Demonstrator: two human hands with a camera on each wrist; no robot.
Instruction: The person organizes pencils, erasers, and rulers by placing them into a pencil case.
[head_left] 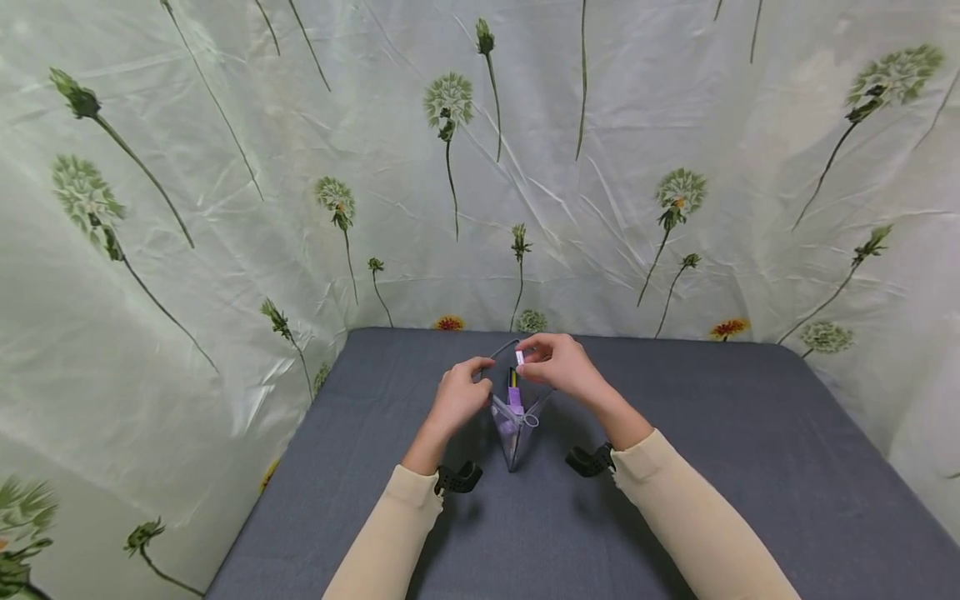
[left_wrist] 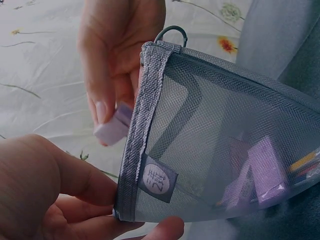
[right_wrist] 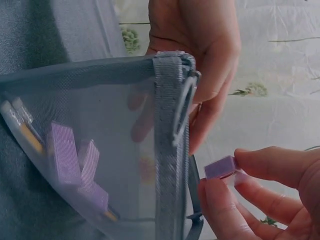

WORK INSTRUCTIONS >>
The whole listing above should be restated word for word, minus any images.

OUTPUT BELOW >>
Demonstrator: two human hands with a camera on each wrist; no robot.
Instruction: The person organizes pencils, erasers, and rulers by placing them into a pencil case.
[head_left] 
[left_wrist] 
[right_wrist] 

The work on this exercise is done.